Recurring: Team Motherboard
 Motherboard (voiced by Kristina Nicoll) is the benevolent ruler of Cyberspace and mentor to Jackie, Matt, Inez, and Digit. Her former assistant was Hacker who put a virus in her, but because her firewall was not fully uploaded before the virus hit, she was only left weakened. The Cybersquad tries to recover the Encryptor Chip and keep Motherboard safe from Hacker.
 Dr. Marbles (voiced by Richard Binsley) is a smart and brilliant inventor who serves Motherboard. He is responsible for creating Hacker to help and defend Motherboard, although Hacker would later rebel against Motherboard and try to destroy her. A guilty Marbles would then downgrade Hacker's power and banish him to the Northern Frontier for his wrongful actions, right after Hacker vowed to return to finish Motherboard and Marbles off before taking over Cyberspace.
 Widget (voiced by Gilbert Gottfried) is a small likeness of Digit, and can even be stored in his chest. His hat, tail feathers, and bow tie are not screwed on properly. He is younger than Digit and helps him when it is necessary.
 TW "Teeny Weeny Parallini" is a small square girl. She is not scared of Hacker, and despite the fact that her mother would not let her help the Cybersquad, she does help them find Diamond Joe.
 Fluff (voiced by Austin Dilulio) is a penguin that plays hockey, which is hard in Cyberia. He is logical and does not buy into advertisements. Fluff is determined to follow in his father's footsteps and to make his family proud. He helped the Cybersquad with the Hacker's challenge.
 Creech (voiced by Sugar Lyn Beard) is the young ruler of the Cybersite Tikiville. She became the apparent Big Kahuna (the term for their rulers in Tikiville) after competing in a race with other Tikiville-inhabitants as well as Hacker. Creech is in some ways similar to Inez, helping the two to become friends easily. Both have a fairly similar outlook: optimistic until something goes completely wrong, and they both have a large vocabulary. She also is the person in charge of Tikiville's Egg of Benedicta.
 Jules (voiced by Miklos Perlus) was first seen as a cave guard in episode 507, and is a good friend of the Cybersquad, but is often timid. He appears again in episode 607, where Hacker tricks him into pressing the nose of the Jam Master, causing Matt, Jackie, Creech and himself to get sucked into the chamber of Jimaya. After that he appeared in 801 where he helped in Hacker's challenge. He is often trying to find a job, but Hacker continuously tries to ruin it for him.
 Slider (voiced by Tim Hamaguchi) is a serious and James Dean-style 13-year-old skateboarder in Radopolis who builds and repairs skateboards and bikes.
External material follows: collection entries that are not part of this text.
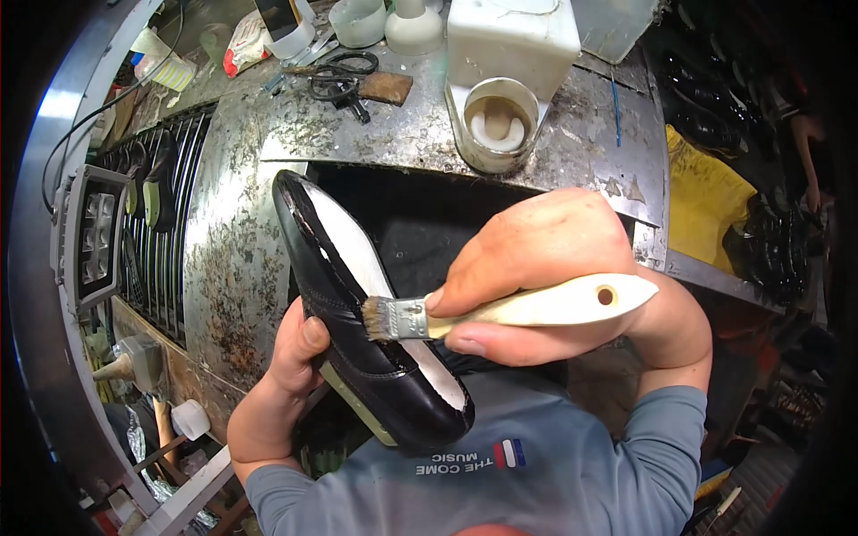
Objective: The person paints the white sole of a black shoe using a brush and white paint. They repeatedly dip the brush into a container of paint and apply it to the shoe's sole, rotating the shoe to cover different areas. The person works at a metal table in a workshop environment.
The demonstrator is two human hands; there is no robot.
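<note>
A black leather shoe (329, 279) is held slanting over the dark opening in the bench, its white bottom (344, 225) turned up. My left hand (293, 350) grips the shoe from its left side, thumb against the leather; the other fingers are hidden. A greenish strip (353, 400) shows along the shoe's lower left side. In my right hand (541, 241) is a flat paintbrush (563, 302) with a pale handle, pinched near its metal ferrule. The bristles lie against the middle of the shoe, where black leather meets the white bottom.
A glass jar (499, 125) with a white curved piece inside stands before a white container (514, 45). Scissors (340, 76) and a brown block (386, 87) lie on the metal bench (232, 259). Left are a lamp (96, 237) and a barred rack (161, 259); right, yellow cloth (702, 192).
</note>
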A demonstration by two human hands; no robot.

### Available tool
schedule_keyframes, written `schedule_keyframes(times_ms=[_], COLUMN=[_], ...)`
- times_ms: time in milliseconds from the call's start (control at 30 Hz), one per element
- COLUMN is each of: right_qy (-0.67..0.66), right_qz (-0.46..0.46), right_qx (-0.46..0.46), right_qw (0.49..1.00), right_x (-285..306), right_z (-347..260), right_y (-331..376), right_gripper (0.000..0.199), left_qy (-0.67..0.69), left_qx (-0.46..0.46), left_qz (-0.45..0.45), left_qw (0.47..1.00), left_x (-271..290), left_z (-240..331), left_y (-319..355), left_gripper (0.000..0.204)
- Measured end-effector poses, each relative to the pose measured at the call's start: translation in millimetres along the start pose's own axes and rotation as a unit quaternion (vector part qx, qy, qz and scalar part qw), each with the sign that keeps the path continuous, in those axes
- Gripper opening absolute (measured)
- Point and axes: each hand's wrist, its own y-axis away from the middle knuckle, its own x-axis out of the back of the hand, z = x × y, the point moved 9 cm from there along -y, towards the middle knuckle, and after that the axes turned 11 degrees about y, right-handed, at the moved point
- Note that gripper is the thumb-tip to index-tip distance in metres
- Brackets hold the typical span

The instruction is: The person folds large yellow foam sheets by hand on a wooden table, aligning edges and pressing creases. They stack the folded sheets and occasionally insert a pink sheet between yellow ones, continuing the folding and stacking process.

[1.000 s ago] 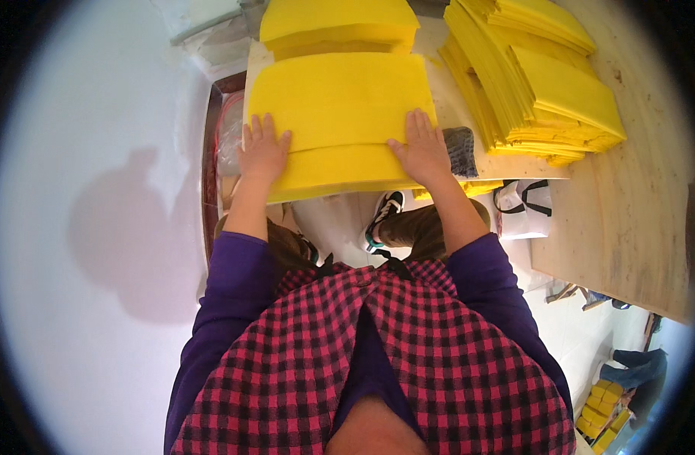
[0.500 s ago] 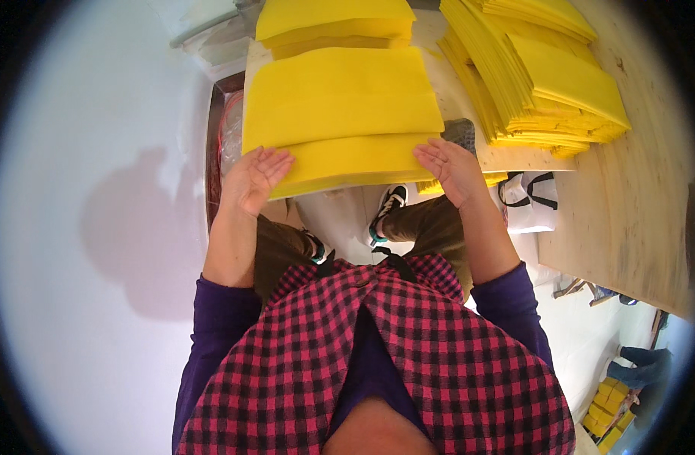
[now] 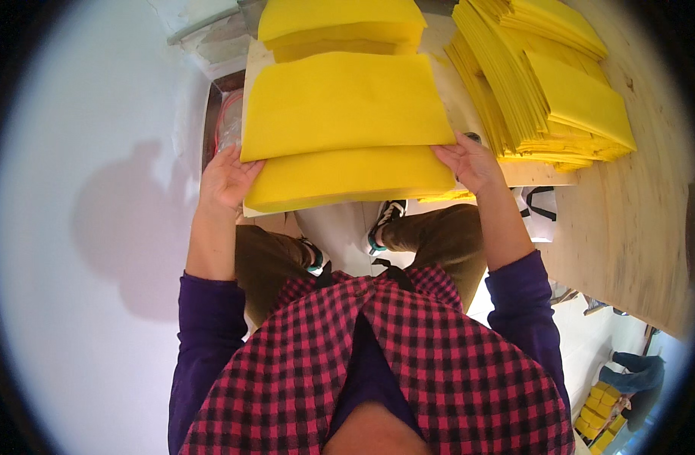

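We hold the big yellow sheet by its near corners, left hand and right hand each pinching an edge above the table. We should pull both corners evenly so it folds straight.

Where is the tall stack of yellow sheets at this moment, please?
In the head view, the tall stack of yellow sheets sits upper right on the wooden table, just beyond the right hand.

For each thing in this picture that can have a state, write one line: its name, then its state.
Yellow sheet: partly folded, its near flap turned down over the board edge.
Left hand: gripping the sheet's left edge.
Right hand: gripping the sheet's right corner.
Stack: folded sheets, piled, fanned out.
Far pile: folded, stacked.
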Motion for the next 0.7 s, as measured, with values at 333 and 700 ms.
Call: schedule_keyframes(times_ms=[333, 700], right_qy=[0.245, 0.260], right_qz=[-0.044, 0.003], right_qx=[-0.017, -0.011], right_qw=[0.968, 0.966], right_x=[-7, -15], right_z=[-43, -68], right_y=[-63, -128], right_gripper=[0.033, 0.020], left_qy=[-0.225, -0.325], left_qx=[0.056, 0.053], left_qz=[-0.036, -0.057], left_qw=[0.972, 0.942], left_x=[-18, -72], left_z=[41, 34], left_y=[-62, -120], left_gripper=[0.030, 0.048])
Since season three, he has been a recurring character in the series. According to Slider, his father Coop had abandoned him when he was younger because Hacker had hunted Coop for many years. However, in the episode "Measure for Measure" he finds out that his father abandoned him to protect him, and to make sure Hacker does not get an interface card that would allow Hacker to transform into whatever he wishes. If such were to happen, Hacker could cause immense chaos and even rule cyberspace.

Minor and guest stars
Cyberchase has had many guest stars over the years, including Jasmine Guy, Tony Hawk, Al Roker, and Geoffrey Holder. These guest stars appear as citizens of Cybersites, villains, friends, or rulers of the site.

Episodes

Cyberchase For Real
Each Cyberchase episode is followed by "Cyberchase For Real", a live-action educational supplement linking concepts learned in the show to real life experiences. The actors Bianca DeGroat and Matthew A. Wilson (known as Harry Wilson on the show) are in their 30s, but amusingly act in a manner similar to the age of the target audience. "For Real" is produced by WNET in and around New York City after production is completed on the animated segments. These "For Real" segments are broadcast exclusively on PBS in the United States where the program runs longer and fills the time gap where there might be breaks for "commercials". Some "For Real" segments can also be viewed online. In 2012, "Oh Noah", shorts that teach kids to speak Spanish, were used instead of re-running the "For Real" segments. The "For Real" segment returned in season 9.

Development

Conception 
Cyberchase was conceived in 1999 as an educational show that aims to show kids that math is everywhere and everyone can be good at it. The series encourages viewers to see, think, and do mathematics in their world. The show and supporting activities have been designed to support math education and reflect the curriculum standards of the National Council of Teachers of Mathematics. The show's philosophy is to foster enthusiasm for math, to model mathematic reasoning, to help children improve their problem-solving skills and to inspire all children to approach math with confidence and a "can-do" attitude. Later seasons place less emphasis on math and more on environmentalism and wellness. For example, in season 11, the theme of episode 2 is habitat fragmentation, episode 3 is about the effects of temperature on marine ecology, and episode 4 discusses using plants to improve indoor air quality.

Production 
Originally, Thirteen produced the show in partnership with Ontario-based Nelvana for PBS Kids. It aired on PBS Kids since 2002, and on V-me (dubbed in Spanish) from 2004 to 2013. Cyberchase has been animated by Pip Animation Services Inc. since season six; Right Path Pictures did post-production, and Curious Pictures did the original character design. Twelfth Root Music produces the sound track for Cyberchase. Thirteen/WNET New York and Nelvana produced the first five seasons, while Thirteen, in association with Title Entertainment and WNET.ORG, produced seasons six and on. Seasons 1 to 5 used traditional animation, while the sixth season onward used Flash animation.

Broadcast syndication 

The show was syndicated worldwide to countries like the United Kingdom until 2004.

Brand extension 
There are two apps that Cyberchase has released to date:
 Cyberchase 3D Builder
 Cyberchase Shape Quest

Reception

Critical response
On the site Common Sense Media, the show was for ages 5 and up and rated four out of five stars. The reviewer, Joly Herman, commented that "the adventures aren't scary, violent, or sexually inappropriate" but "require fortitude and brain power". Proposed discussion points sprouting from the series include "Can your child take the skills learned in each episode and figure out how to apply it to everyday life?" Herman noted that the only downside was that the adventures did not take place in the "real world" but added that the "For Real" segments solved this problem. The show was given a rating of three out of five smiley faces under "The Good Stuff" section.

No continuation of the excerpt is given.